Por outro lado, inovações que podem melhorar a vida das pessoas, como a engenharia genética acabando com doenças de origem genética e, eventualmente, criando seres humanos mais inteligentes, rápidos e fortes ou toda a questão da tecnologia na saúde, ajudando a prever e sanar doenças com muito mais eficiência, provavelmente tardarão bem mais tempo em chegar às pessoas de menor renda no mundo e contribuirão para um agravamento no gap social. E é por isso que a comunidade criativa tem quase que a obrigação moral de usar a sua capacidade de pensar e inovar para ajudar a quem mais precisa. Mentes brilhantes que criam e inovam trabalhando também para mitigar os efeitos negativos de suas inovações sobre as camadas mais desfavorecidas, ao mesmo tempo em que buscam fazer com que suas inovações cheguem o mais rapidamente àqueles que mais precisam delas para melhorarem as suas vidas.

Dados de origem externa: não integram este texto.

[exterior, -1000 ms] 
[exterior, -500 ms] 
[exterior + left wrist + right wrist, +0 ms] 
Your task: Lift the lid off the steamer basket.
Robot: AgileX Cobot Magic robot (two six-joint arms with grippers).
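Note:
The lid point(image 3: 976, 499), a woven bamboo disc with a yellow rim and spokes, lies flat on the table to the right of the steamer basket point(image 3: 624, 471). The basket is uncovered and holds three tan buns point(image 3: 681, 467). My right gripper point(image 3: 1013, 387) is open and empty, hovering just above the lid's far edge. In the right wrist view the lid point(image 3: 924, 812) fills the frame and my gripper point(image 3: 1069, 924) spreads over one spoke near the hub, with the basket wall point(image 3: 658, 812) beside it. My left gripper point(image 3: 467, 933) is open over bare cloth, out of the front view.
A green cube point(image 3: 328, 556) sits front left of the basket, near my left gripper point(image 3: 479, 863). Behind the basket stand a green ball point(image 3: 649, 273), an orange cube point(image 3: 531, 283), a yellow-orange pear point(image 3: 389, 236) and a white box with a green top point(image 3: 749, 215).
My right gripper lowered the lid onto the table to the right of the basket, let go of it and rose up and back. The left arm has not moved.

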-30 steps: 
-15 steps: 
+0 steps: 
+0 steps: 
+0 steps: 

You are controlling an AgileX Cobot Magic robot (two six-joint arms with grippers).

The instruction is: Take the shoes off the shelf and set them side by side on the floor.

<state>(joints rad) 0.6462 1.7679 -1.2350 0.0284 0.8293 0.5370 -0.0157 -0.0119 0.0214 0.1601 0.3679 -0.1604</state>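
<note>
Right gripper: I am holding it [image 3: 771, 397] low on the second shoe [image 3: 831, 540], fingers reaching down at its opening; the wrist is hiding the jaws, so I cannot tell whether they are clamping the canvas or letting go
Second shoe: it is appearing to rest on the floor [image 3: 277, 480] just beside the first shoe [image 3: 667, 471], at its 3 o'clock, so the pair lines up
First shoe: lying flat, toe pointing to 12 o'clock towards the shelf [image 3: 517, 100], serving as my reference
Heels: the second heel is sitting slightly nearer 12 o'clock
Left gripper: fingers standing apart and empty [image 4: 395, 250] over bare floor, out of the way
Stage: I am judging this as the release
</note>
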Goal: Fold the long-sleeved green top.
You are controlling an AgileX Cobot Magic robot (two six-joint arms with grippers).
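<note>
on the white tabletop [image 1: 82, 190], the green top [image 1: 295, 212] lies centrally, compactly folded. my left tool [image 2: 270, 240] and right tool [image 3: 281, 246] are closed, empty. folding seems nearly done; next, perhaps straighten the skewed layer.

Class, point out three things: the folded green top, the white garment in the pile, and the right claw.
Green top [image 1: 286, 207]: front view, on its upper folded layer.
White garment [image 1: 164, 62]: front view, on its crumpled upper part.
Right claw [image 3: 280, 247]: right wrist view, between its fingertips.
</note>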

Outro assunto que voltou a estar presente é o do impacto das mudanças climáticas. Foi lembrado mais de uma vez no festival que este é o principal fator para os êxodos de pessoas nos dias atuais, que geram os enormes contingentes de refugiados no mundo e produzem tantas histórias tristes de morte, abandono e desilusão de seres humanos. Bruce Sterling, figurinha carimbada no SXSW e conhecido pelo seu humor ácido e comentários sarcásticos, brincou com o fato de pessoas de Austin se verem seguras e distantes do impacto das mudanças climáticas, quando no ano passado em Houston, cidade que fica a 230 km da capital do Texas, choveu em uma semana o que normalmente chove em um ano e que 100 mil pessoas perderam as suas casas.

Em um ano marcado pela presença de muitos políticos no evento, ouviu-se de boa parte deles a preocupação com as questões de impacto social. Bernie Sanders falou sobre a importância da mobilização política para gerar transformação. Leo Varadkar sobre questões climáticas e ações de impacto social. Sadiq Khan trouxe sua preocupação com a falta de controle sobre a disseminação do ódio nas plataformas sociais. E todos eles buscando incentivar a comunidade criativa a se tornar agente relevante e ativo dessas causas.

E ontem, em um painel improvisado e organizado de última hora por alguns brasileiros após a triste notícia do violento assassinato de Marielle Franco no Rio de Janeiro, debateu-se mais uma vez sobre racismo, sexismo e repressão política, dessa vez em português e com mais perguntas que respostas. Um grupo de brasileiros reunidos, refletindo sobre o impacto ainda latente do crime, trazendo mais uma vez à tona nossas enormes injustiças sociais, nossa instabilidade política, abrindo nossas chagas ainda frescas, revivendo fantasmas de um passado recente de repressão e falta de liberdades individuais no nosso país. Aqui sentimos no ombro o peso da nossa própria responsabilidade enquanto comunidade criativa brasileira de usar as nossas capacidades para causar impacto sobre a nossa sociedade. De ajudar, com nossas inovações, a melhorar a vida das pessoas do nosso país (e porque não do mundo) e garantindo às futuras gerações um mundo melhor em todos os sentidos.